Monday 19 January 2015

Book Review: 172 Hours on the Moon, by Johan Harstad

THAT COVER
Do you know this feeling when you know, deep inside, that you're about to read a book that you're going to love? That waiting for a year before reading this book will be SO worth it?
And finally, you read this book and you don't like it? 

Well, that's exactly what happened with 172 Hours on the Moon.
I had heard really good things about it and, to be totally honest, they were useless: because the cover itself had already convinced me to buy it.

Antoine, Mia and Midori, 3 teenagers, are the luckiest people on the world: they won the lottery held by the NASA and will be able to spend 172 hours on the moon on a very special expedition ! The aim, as it is claimed, is to "get a whole new generation excited about space exploration". But it turns out that the moon hides many secrets that should never be discovered... 




The premise sounds amazing, doesn't it?
It definitely is. The thing is: that's all. 
The book is split into 3 parts: "the earth", "the sky" & "afterward". To be honest, I was more intrigued by what was happening on earth than on the moon.
I had heard that this book was "absolutely thrilling and terrifying": it didn't thrill nor terrify me.

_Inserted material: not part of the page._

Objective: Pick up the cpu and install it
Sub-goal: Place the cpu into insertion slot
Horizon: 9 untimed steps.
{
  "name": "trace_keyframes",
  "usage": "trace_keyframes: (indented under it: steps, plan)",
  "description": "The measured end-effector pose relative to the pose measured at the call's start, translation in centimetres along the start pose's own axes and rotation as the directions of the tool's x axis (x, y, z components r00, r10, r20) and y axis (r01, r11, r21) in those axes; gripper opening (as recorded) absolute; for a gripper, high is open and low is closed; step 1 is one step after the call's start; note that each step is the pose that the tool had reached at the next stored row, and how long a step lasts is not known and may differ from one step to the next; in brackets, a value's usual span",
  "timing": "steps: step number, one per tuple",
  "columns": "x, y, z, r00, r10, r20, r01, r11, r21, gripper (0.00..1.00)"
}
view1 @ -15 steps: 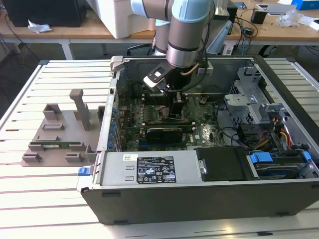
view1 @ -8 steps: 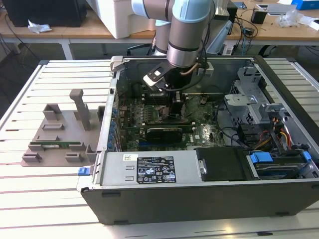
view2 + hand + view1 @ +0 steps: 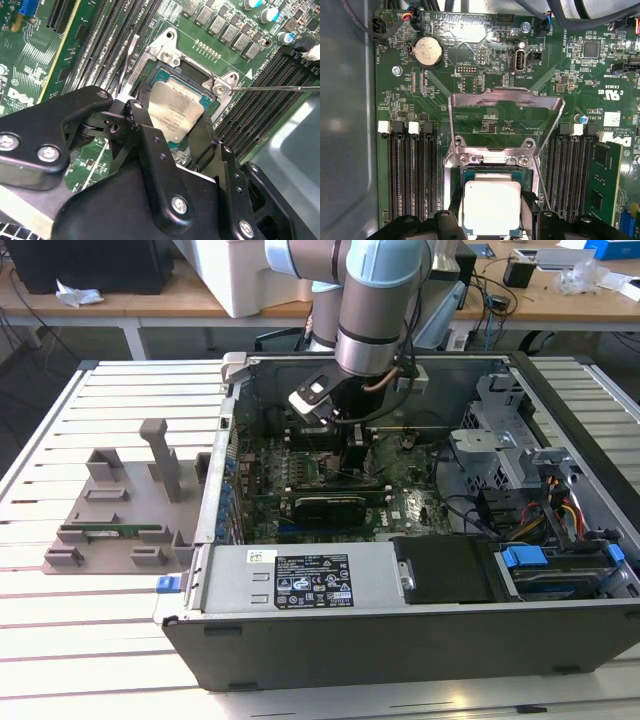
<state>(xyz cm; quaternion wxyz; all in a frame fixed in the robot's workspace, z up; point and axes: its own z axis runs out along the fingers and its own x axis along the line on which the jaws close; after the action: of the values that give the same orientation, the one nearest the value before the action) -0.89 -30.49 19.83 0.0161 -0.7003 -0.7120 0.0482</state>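
The claw [image 3: 492,222] clamps the cpu [image 3: 492,202] by opposite edges directly over the open socket [image 3: 470,174], load plate [image 3: 505,100] raised; a tilted or offset chip could bend contacts or seat crooked.

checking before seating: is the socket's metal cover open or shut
Open: the metal cover stands hinged up, leaving the chip uncovered.

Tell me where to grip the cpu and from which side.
By two opposite thin edges, from straight above: the cpu is flat, top-up over the socket, and the raised plate stands at a third edge. The tool pinches it so.
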Motion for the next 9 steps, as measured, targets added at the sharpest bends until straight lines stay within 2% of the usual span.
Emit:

And God knows I'm easily scared. 

One of the bad things about this book, people say, is the bad character development: I didn't, contrary to many people, find the characters "plain" or "flat"; true, they were not the greatest characters of all time, but when you read YA, you know that it is a thing that may happen. It could even be a very interesting point of the plot to not know much about them, nor to understand them very well. But the plot does not allow them to live. 

Then, the plot itself: it is a great idea, really; but it didn't work for me, mainly because everything happened too fast, without any real motivation.
People like to call this book "sci-fi": it is not. It is not, because sci-fi books are usually complex, the authors like to give many scientific and technologic details that you don't understand and probably won't remember once you've finished the book but that really make sense while reading it, and that help you get into it. I felt that this was missing for the plot to work.

As for the "MAJOR PLOT TWIST"... Well, maybe it's because people had told me so many times that a major plot twist was happening that it was not major nor even a plot twist for me, but I really knew what was coming. This is not a problem in itself: the problem is that I felt that it happened for no reason. The plot twist is supposed to be motivated, or to lead somewhere, but I felt that it was just there because it had to be. 

To sum up, here are the main ideas.

I LIKED:
  • the cover, it's gorgeous, never change this 
  • the plot idea
  • the romance which, for once, was totally acceptable (even if predictable)


I DID NOT LIKE:
  • the plot development
  • the lack of detailed information about pretty much everything
  • the lack of link between things
  • the "plot twist"


I think that the main problem, once again, is that this book was really too short. A hundred or so more pages and maybe it would have worked better, everything would have made more sense in relation to everything else. The other main problem is that I had SO high expectations that the disappointment was huge, bigger than if I had read it without really expecting anything from it.